The San Diego 500, The Book of Influential Business Leaders, is the market’s most comprehensive product of people you should know in the business community. The 500 includes business leaders and executives who have founded or are running significant companies in terms of number of jobs, key products and services, experts who raise the level of the industry here and beyond and those who lead in the business community. The 500 is selected by the San Diego Business Journal newsroom.
Linden S.Blue
Vice Chairman, General Atomics
Linden and his brother J. Neal Blue built General Atomics (GA) and its affiliated companies into the powerhouse defense contractor that remains one of the region’s largest employers and a world technology leader. Linden is the more public of the brothers, occasionally showing up at business or defense related events. The Blues bought General Atomics from Chevron in 1986. GA’s portfolio of business encompasses aviation, uranium mining, nuclear engineering, real estate and oil-and-gas exploration. The brothers also own Cordillera Corp. The brothers also own jetCenters of Colorado, a fixed base operator providing fuel, food, hangar space and other services to small plane pilots at Denver’s Centennial Airport, Colorado Springs and Fort Collins. He held high-level posts at Gates Learjet Corp. before becoming CEO of Lear Fan Ltd. Blue also served as CEO of Beech Aircraft Corp. and as a director of Raytheon Co.
Alma Mater: Yale
Power couple: He is married to the former Ronne Froman, a retired Rear Admiral who once held the local high-profile “Navy Mayor” post.

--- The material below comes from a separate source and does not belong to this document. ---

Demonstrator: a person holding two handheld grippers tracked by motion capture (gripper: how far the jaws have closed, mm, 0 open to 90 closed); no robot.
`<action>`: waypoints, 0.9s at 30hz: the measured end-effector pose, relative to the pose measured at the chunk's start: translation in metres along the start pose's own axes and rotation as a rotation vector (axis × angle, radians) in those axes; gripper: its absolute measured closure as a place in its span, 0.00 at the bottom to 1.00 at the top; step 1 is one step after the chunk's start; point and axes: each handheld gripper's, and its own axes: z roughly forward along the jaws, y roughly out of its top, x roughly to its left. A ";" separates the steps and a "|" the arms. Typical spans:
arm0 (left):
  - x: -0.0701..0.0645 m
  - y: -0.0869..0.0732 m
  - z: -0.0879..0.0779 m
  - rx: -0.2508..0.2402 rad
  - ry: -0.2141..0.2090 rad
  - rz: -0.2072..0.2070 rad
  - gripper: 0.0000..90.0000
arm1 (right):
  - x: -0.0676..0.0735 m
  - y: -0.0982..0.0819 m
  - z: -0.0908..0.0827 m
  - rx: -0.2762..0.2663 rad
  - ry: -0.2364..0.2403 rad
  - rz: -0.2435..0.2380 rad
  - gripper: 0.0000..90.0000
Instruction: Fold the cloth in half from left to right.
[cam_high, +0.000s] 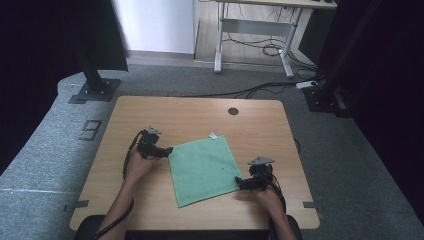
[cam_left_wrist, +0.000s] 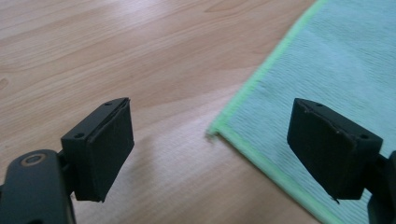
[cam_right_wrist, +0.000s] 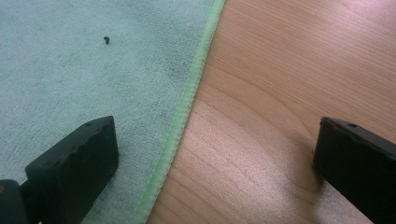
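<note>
One green cloth (cam_high: 204, 169) on table (cam_high: 195, 115)

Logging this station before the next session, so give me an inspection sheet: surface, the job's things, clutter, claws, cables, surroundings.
Surface: wooden table, with a round dark hole near its far edge.
Job's things: green cloth lying flat and unfolded; small white tag at its far corner.
Clutter: one small dark speck on the cloth.
Claws: left claw open, jaws either side of a cloth corner; right claw open, straddling the cloth's edge.
Cables: a black cable trails from the left claw; more lie on the floor beyond the table.
Surroundings: grey carpet, a desk frame behind, dark stands at both sides.
</note>
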 end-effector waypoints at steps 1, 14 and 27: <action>0.002 -0.001 0.002 0.003 0.005 -0.004 0.17 | 0.000 0.000 0.000 0.000 0.000 0.000 0.00; 0.006 -0.010 0.019 -0.022 0.058 0.000 0.16 | 0.000 0.000 0.000 -0.002 0.001 0.001 0.00; 0.007 -0.009 0.019 -0.019 0.056 -0.006 0.14 | 0.017 0.013 -0.010 -0.019 0.075 -0.049 0.07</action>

Farming roots: After graduation he and his brother farmed and ranched in Central America; their projects included a cocoa and banana plantation in Nicaragua.
Early politics: Linden, who mother held state office in Colorado, served for a time on the Denver City Council.
Cuban hostage: In 1961 he spent 12 days in a Cuban jail after Cubans forced him to land his plane. Less than two weeks later, CIA-backed insurgents from Central America attempted to invade Cuba in what came to be known as the Bay of Pigs incident.